At the 29th SAG Awards on 26 February, Michelle Yeoh—the formidable Malaysian actor who gives an electrifying, multiverse-spanning performance in Everything Everywhere All At Once—was named Best Actress. “I think if I speak, my heart will explode,” she said upon reaching the podium, visibly emotional. “This is not just for me—this is for every little girl that looks like me. Thank you for giving me a seat at the table, because so many of us need this.

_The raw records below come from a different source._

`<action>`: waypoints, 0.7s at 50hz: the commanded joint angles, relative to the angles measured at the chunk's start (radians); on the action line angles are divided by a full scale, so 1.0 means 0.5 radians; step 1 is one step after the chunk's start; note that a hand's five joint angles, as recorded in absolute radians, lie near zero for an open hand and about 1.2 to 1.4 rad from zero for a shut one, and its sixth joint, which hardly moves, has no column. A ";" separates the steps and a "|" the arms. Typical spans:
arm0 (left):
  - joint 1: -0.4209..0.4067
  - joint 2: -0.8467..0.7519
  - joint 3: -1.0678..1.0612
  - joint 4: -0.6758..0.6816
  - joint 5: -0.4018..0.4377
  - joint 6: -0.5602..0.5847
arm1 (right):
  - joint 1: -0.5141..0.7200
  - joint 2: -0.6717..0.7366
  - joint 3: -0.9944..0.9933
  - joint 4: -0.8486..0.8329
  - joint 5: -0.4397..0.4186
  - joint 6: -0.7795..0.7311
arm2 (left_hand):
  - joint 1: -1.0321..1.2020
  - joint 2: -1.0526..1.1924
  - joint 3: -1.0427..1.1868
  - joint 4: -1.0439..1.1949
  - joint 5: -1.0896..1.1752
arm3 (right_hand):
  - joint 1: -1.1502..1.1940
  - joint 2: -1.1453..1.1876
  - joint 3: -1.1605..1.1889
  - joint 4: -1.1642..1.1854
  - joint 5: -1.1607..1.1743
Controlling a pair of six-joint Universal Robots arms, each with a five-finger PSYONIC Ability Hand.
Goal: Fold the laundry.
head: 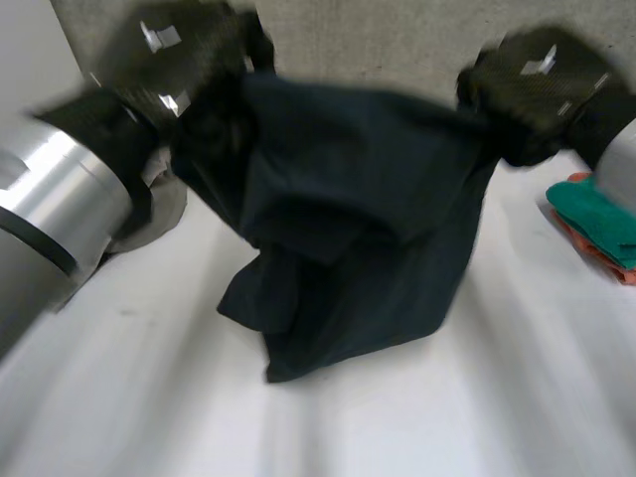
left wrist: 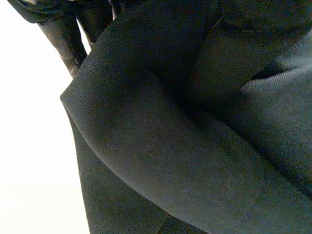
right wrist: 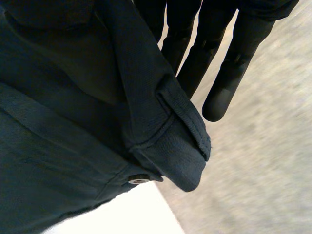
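- Navy garment [head: 348,219] is held up between both hands over the middle of the white table [head: 149,397]. Its top edge is stretched from hand to hand, and the lower bunched part touches the tabletop.
- Left hand [head: 184,75] is at the garment's top corner on its own side, with cloth gathered at it and hanging from it, so it is clamped on the cloth.
- In the left wrist view, two fingers [left wrist: 66,41] point down just beside a folded edge of the garment [left wrist: 170,146]. The cloth covers the rest of the hand, so the pinch point itself is hidden.
- Right hand [head: 542,84] is at the opposite top corner, and the cloth runs straight into it.
- In the right wrist view, the fingers [right wrist: 234,63] are straight and close together behind the cloth. The garment's banded edge sits on the palm side and is pinched there.
- A belt loop [right wrist: 183,114] and a small button [right wrist: 139,181] show on that edge, near the fingertips.
- Grey cloth [head: 164,214] lies on the table under the left arm [head: 50,209], just beside the garment.
- Folded green cloth [head: 596,214] lies on top of an orange cloth [head: 596,256] at the table's right side, apart from the garment.
- Grey panel [head: 397,40] stands behind the table.
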 commanded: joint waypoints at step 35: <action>0.463 -1.050 0.330 0.378 -0.006 0.157 | 0.414 0.763 -0.038 -0.583 0.681 -0.009 | -1.827 -2.037 -1.968 -2.043 -1.993 | -1.883 -2.008 -2.005 -2.044 -1.986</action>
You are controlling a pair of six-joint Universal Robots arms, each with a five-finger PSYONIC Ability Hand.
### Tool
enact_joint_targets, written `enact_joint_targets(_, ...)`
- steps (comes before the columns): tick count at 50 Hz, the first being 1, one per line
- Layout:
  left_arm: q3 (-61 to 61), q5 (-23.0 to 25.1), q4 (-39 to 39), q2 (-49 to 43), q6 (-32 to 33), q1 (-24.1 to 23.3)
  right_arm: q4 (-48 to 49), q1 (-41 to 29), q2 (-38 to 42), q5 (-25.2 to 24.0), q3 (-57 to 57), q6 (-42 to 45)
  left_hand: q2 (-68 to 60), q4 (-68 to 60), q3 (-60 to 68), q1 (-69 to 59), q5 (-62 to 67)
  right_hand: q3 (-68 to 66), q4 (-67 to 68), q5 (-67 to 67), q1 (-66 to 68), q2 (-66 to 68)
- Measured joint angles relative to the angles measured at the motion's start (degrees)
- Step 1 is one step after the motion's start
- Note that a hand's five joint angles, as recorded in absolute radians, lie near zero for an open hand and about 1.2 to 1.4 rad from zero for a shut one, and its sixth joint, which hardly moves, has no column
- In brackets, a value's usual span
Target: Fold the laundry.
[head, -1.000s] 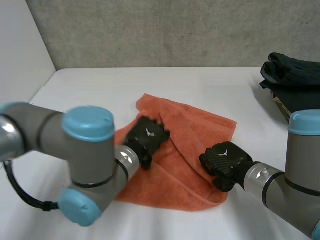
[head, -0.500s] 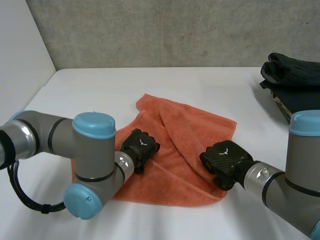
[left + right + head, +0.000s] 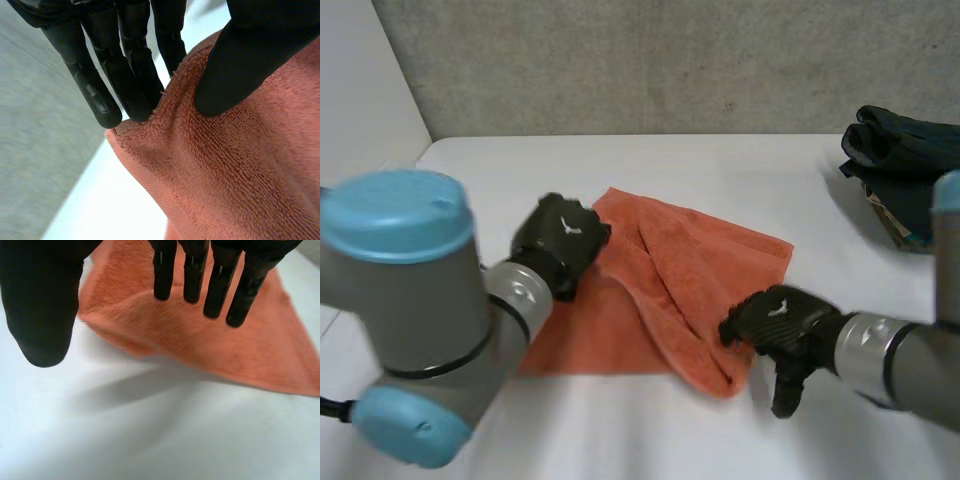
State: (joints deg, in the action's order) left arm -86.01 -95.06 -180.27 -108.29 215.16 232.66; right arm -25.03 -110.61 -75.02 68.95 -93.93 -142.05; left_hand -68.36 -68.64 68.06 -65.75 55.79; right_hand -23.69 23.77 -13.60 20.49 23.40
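Observation:
An orange towel (image 3: 692, 262) lies rumpled on the white table (image 3: 740, 165), with a raised fold running down its middle. My left hand (image 3: 560, 240) is at the towel's left corner. In the left wrist view its fingers (image 3: 131, 70) and thumb pinch that corner of the towel (image 3: 240, 175). My right hand (image 3: 782, 318) hovers just right of the towel's front right corner, fingers straight and pointing down. In the right wrist view this hand (image 3: 41, 310) is open and holds nothing, and the towel (image 3: 210, 345) lies beyond its fingertips.
A pile of dark clothes (image 3: 905, 150) sits at the table's back right on a brown box (image 3: 892, 220). A grey wall runs behind the table. White tabletop shows in front of the towel and to its left.
My left hand has shut on the towel's left corner and drawn it back and to the left. My right hand has let go of the front right corner and opened.

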Motion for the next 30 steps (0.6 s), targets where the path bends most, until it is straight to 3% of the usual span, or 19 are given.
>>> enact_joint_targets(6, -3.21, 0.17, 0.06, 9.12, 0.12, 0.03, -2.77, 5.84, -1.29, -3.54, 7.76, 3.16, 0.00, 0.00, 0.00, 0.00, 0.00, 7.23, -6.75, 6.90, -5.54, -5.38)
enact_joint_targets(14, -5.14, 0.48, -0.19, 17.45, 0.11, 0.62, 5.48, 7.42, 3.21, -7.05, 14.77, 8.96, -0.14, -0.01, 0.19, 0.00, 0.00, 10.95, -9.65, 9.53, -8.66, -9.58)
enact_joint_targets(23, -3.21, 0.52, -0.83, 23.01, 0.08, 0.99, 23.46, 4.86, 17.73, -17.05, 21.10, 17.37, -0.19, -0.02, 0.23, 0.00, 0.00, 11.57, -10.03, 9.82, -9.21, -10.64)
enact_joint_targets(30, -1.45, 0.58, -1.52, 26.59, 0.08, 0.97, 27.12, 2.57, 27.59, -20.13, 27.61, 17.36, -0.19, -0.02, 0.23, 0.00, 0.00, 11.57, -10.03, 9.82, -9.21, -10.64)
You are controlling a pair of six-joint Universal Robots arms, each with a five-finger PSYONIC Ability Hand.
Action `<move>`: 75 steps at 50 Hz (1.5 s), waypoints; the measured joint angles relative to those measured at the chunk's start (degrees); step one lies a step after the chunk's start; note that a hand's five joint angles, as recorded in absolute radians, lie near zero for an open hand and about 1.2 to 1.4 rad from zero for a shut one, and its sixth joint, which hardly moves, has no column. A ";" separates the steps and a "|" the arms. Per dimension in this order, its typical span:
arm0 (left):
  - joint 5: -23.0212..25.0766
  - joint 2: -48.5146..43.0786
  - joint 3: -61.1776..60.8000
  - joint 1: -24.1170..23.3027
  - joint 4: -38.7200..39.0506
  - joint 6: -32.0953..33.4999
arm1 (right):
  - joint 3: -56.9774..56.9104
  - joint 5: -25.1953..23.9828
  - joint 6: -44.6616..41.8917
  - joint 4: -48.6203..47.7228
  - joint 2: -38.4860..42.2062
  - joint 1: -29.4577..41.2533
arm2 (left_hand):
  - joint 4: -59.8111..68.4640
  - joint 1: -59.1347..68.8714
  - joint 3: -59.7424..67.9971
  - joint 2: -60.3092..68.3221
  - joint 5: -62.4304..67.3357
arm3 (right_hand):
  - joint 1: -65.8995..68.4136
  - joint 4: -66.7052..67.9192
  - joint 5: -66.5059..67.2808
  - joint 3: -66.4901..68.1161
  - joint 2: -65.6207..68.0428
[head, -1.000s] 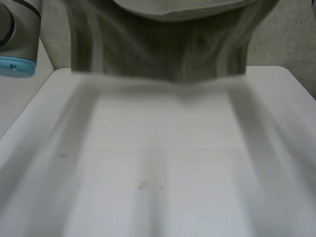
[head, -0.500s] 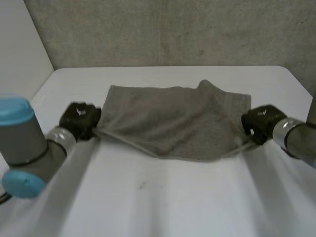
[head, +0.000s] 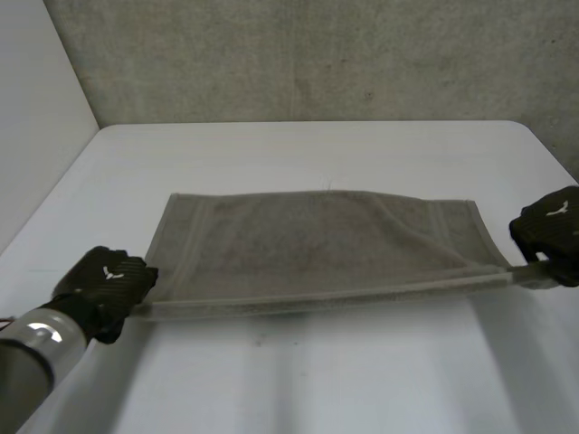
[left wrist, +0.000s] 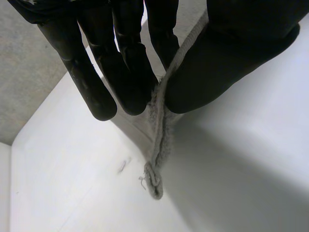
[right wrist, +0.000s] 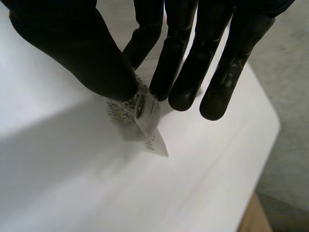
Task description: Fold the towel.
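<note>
Head view: your towel (head: 317,249) stretched across the desk (head: 317,380), left hand (head: 107,280) at 8 o'clock, right hand (head: 550,231) at 3. Wrist views add the grasp: each hand's fingers (left wrist: 128,72) pinch a towel corner against the thumb.

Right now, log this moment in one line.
grey terry towel: stretched between hands | left hand: pinches corner | right hand: pinches corner

The grey rectangular terry towel (head: 317,244) spanned the middle left to right; the white table (head: 298,380) lay open near and far of it.
</note>
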 measured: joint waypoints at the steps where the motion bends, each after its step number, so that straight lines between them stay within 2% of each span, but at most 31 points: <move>1: 0.02 1.63 -0.39 0.31 -1.27 0.38 | -0.08 -0.03 -0.25 0.22 -0.89 -0.31 | 0.00 0.00 0.00 0.00 0.00 | 0.00 0.00 0.00 0.00 0.00; 7: 0.40 7.82 -0.79 0.91 -4.88 1.10 | 0.30 -0.20 -1.09 0.21 -2.77 -1.23 | 0.00 0.00 0.00 0.00 0.32 | 0.00 0.00 0.01 0.00 0.47; 12: 0.46 5.60 1.33 0.53 -3.28 0.75 | 0.87 -0.08 -0.81 -1.88 -0.13 -0.92 | 0.00 0.00 0.00 0.00 0.32 | 0.00 0.00 0.02 0.00 0.47; 18: 0.36 -3.76 6.98 0.14 2.72 0.43 | 0.39 0.47 0.55 -7.59 6.50 -0.43 | 0.00 0.00 0.00 0.00 0.33 | 0.00 0.00 0.05 0.00 0.47; 24: 0.20 -16.75 17.27 -0.44 7.74 0.34 | -4.31 1.10 5.64 -12.89 16.26 0.70 | 0.00 0.00 0.00 0.00 0.57 | 0.00 0.00 0.07 0.00 0.47; 30: 0.01 -30.18 32.36 -2.40 9.15 -0.75 | -11.63 1.93 12.38 -17.10 24.64 3.29 | 0.01 0.00 0.01 0.00 0.73 | 0.00 0.00 0.33 0.00 0.47; 33: -0.04 -32.79 35.60 -2.93 9.24 -1.23 | -13.47 2.43 13.74 -18.60 26.44 3.95 | 0.01 0.00 0.01 0.00 0.74 | 0.00 0.00 0.33 0.00 0.47; 39: -0.36 -44.85 50.68 -4.45 9.43 -3.38 | -21.23 6.34 16.17 -24.65 33.60 6.41 | 0.01 0.00 0.01 0.00 0.76 | 0.24 0.00 0.51 0.00 0.47; 49: -1.64 -56.17 64.43 -4.73 9.16 -3.57 | -30.56 8.71 15.96 -27.26 41.46 7.33 | 0.01 0.00 0.01 0.00 0.76 | 0.28 0.00 0.55 0.00 0.47; 55: -1.89 -59.09 68.07 -4.71 9.09 -3.46 | -33.66 8.58 15.88 -27.29 43.94 7.33 | 0.01 0.00 0.01 0.00 0.76 | 0.28 0.00 0.55 0.00 0.47; 57: -1.91 -60.30 69.50 -4.70 9.03 -3.46 | -34.89 8.44 15.89 -27.50 44.87 7.33 | 0.01 0.00 0.01 0.00 0.76 | -6.84 0.54 0.94 -6.14 -5.61; 58: -1.90 -60.64 69.97 -4.71 9.02 -3.48 | -35.33 8.43 15.90 -27.70 45.20 7.32 | -1.49 0.00 -1.46 -1.50 -0.22 | -14.67 -8.19 -6.42 -12.99 -13.42; 59: -1.90 -60.79 70.18 -4.71 9.02 -3.49 | -35.52 8.43 15.90 -27.85 45.34 7.32 | -2.74 -0.18 -2.68 -3.41 -1.19 | -14.67 -8.19 -6.42 -12.99 -13.42; 60: -1.90 -61.15 70.64 -4.72 9.01 -3.54 | -35.89 8.40 15.91 -28.23 45.58 7.34 | -10.09 -7.10 -9.96 -10.14 -8.26 | -29.65 -22.82 -20.24 -27.30 -27.97; 61: -1.88 -61.29 70.83 -4.73 9.02 -3.57 | -36.13 8.39 15.93 -28.56 45.72 7.36 | -12.96 -10.02 -12.79 -13.02 -11.06 | -36.39 -30.66 -27.86 -35.07 -34.43; 63: -1.85 -61.53 71.34 -4.82 9.09 -3.68 | -36.55 8.43 16.00 -29.92 45.88 7.45 | -24.79 -21.92 -24.46 -24.94 -22.71 | -36.39 -30.66 -27.86 -35.07 -34.43; 64: -1.83 -61.55 71.53 -4.93 9.15 -3.76 | -36.68 8.49 16.13 -30.97 45.70 7.50 | -42.32 -39.07 -41.80 -42.34 -40.44 | -36.39 -30.66 -27.86 -35.07 -34.43; 65: -1.83 -61.55 71.53 -4.93 9.15 -3.76 | -36.68 8.49 16.13 -30.97 45.70 7.50 | -42.32 -39.07 -41.80 -42.34 -40.44 | -36.39 -30.66 -27.86 -35.07 -34.43; 66: -1.81 -61.47 71.59 -5.07 9.22 -3.86 | -36.70 8.54 16.27 -31.71 45.46 7.54 | -45.69 -42.78 -46.30 -46.42 -43.74 | -63.64 -54.31 -51.75 -55.37 -54.33; 69: -1.80 -60.16 71.11 -5.66 9.27 -4.71 | -35.94 8.64 17.82 -34.10 43.09 7.61 | -56.57 -52.92 -56.37 -56.60 -54.34 | -65.34 -55.09 -52.68 -55.94 -54.90; 75: -1.79 -53.12 65.37 -6.14 9.06 -9.68 | -30.38 8.29 23.47 -36.97 33.76 7.27 | -59.69 -56.06 -59.64 -59.91 -56.88 | -65.38 -55.09 -52.96 -55.94 -54.90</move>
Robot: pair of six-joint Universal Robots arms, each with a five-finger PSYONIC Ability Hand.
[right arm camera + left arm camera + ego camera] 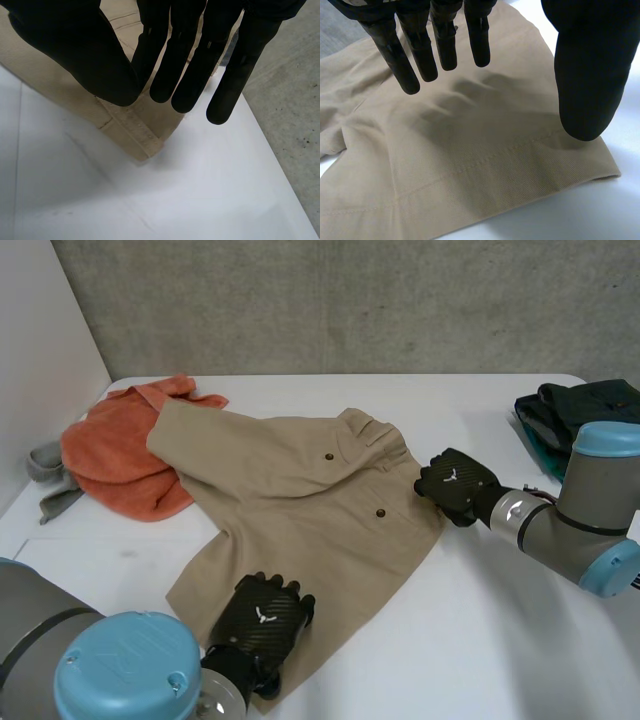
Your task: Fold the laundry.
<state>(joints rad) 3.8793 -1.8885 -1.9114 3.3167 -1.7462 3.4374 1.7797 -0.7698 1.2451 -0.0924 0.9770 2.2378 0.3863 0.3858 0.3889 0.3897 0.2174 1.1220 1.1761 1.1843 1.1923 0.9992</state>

We want to be seen, we want to be heard.” She made history with her win, becoming the first Asian actor to secure the prize, and marking only the fourth time a woman of color has taken it home, after Halle Berry for Monster’s Ball in 2002, and Viola Davis for The Help in 2012 and Ma Rainey’s Black Bottom in 2021. That is staggering—but nowhere near as baffling as the fact that only one non-white woman (Berry) has received a Best Actress Oscar in that glittering awards show’s almost 100-year history.

Wind the clock back to that fateful night, more than two decades ago, and it’s heartbreaking to consider that Berry’s victory was then viewed as a watershed moment—one which was expected to usher in a new era of more diverse winners in a category that had so far been dominated by young, often blonde ingénues. Berry beat out four more established Hollywood stalwarts—Judi Dench, Nicole Kidman, Sissy Spacek and Renée Zellweger—to make it to the stage and when she did so, promptly burst into tears. “This moment is so much more than me,” she said. “This moment is for Dorothy Dandridge, Lena Horne, Diahann Carroll, Jada Pinkett, Angela Bassett—the women that stand beside me, and for every nameless, faceless woman of color that now has a chance because this door, tonight, has been opened.”

Over the next few years, more non-white women received Best Actress nods, including Beasts of the Southern Wild’s Quvenzhané Wallis, Loving’s Ruth Negga, Harriet’s Cynthia Erivo and The United States vs Billie Holiday’s Andra Day. However, wins proved elusive. They came, instead, in the Best Supporting Actress category for the likes of Jennifer Hudson (Dreamgirls), Mo’Nique (Precious), Octavia Spencer (The Help), Lupita Nyong’o (12 Years a Slave), Viola Davis (Fences), Regina King (If Beale Street Could Talk), Yuh-Jung Youn (Minari) and, most recently, Ariana DeBose (West Side Story). This was perceived by some as progress, but the question remained: why were wins by women of color seemingly more palatable to the Academy when they were relegated to the supporting category? 

That question was even more potent considering that some of these performances—most notably Davis’s in Fences—were ostensibly lead turns that were campaigned in supporting. They stand in stark contrast to, say, Michelle Williams’s performance in 2022’s The Fabelmans, which many expected to be campaigned in the Best Supporting Actress category, but was instead run in Best Actress and landed the actor an Oscar nod.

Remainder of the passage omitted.